Best checkpoint selection for NMT

When selecting the best checkpoint what is the recommended approach?

  1. The validation set scores are produced based on accuracy, perplexity. If early stopping is not used could you advice how to select the best model? Do we need to check the BLEU score of the validation set as well, in addition to accuracy & perplexity?

  2. When early stopping is Used, with both accuracy & perplexity the checkpoint given as best model, is not the model with highest accuracy? Is this acceptable? Or should we select by only going with accuracy?

  3. What is the impact if we only go by early stopping with Accuracy?

  1. Perplexity is a good candidate, but if you can also compute the BLEU score it’s usually better since it is more specific to the MT task.
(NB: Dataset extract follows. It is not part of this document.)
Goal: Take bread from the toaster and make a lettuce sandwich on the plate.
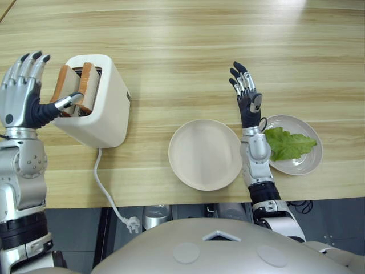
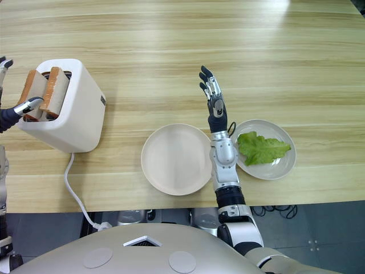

Note that if you are training with lots of data and default Transformer parameters, just selecting the latest checkpoint is very often a solid choice.

  2. As far as I know accuracy is rarely used as a metric for NMT. I don’t think you should rely on it for early stopping.

  3. As said in 2., you should probably ignore accuracy for early stopping.

Thank you for your reply.

In my training at step 30K the perplexity is the least.
But if I train for a fixed number of iterations, say upto 100K steps, the BLEU score is highest around step 70K.

What would be the implications for selecting the best checkpoint at 70K steps, going by the BLEU score?

Dear Aloka,

As we are both waiting for Guillaume’s answer, I want to refer to a tip of using multiple checkpionts.

In this case, I would try two things:

Averaging

For example, you can average from checkpoint 70k to the end. I would try also multiple combinations.

python3 OpenNMT-py/tools/average_models.py -mode model01.pt model02.pt model03.pt -output model_avg.pt

Replace model01.pt model02.pt model03.pt with the checkpoints you want to average. You can even use bash regex like model{7..10}.pt

Then, translate with the output averaged model and see if BLEU is better than what you got from individual models.

Ensemble Decoding

You just translate as usual, but add two model files instead of one.

Note that Ensemble Decoding takes more translation time though.


Using Averaging and/or Ensemble Decoding can give you up to 2 extra BLEU score while in some cases it does not make a difference. So it is worth a try.

Kind regards,
Yasmin

1 Like

I’m not sure to understand the question. Do you mean to ask what is the difference between selecting the best BLEU vs. the best perplexity in terms of human evaluation?

Thank you for the details on ensemble model. It would be worth checking on this.

which is the common approach - ensembling or averaging the last checkpoints? Also the number of models, is it a choice of the individual?

Let me explain - I wanted to know whether selecting the checkpoint with the highest bleu score (70000.pt) over the checkpoint with the best perplexity (30000.pt) is acceptable?

The main consideration is that the averaged model does not take more time while translating with ensemble decoding takes more time because it uses multiple models at the same time.

This needs trying different combinations, but one thing to try first is from the best BLEU model to the end.

Kind regards,
Yasmin

@ymoslem , Many Thanks.

Sure, it’s fine to select the model with the highest BLEU score on the validation set.

@guillaumekln Many Thanks.

You are welcome! Please report your results here when you try this.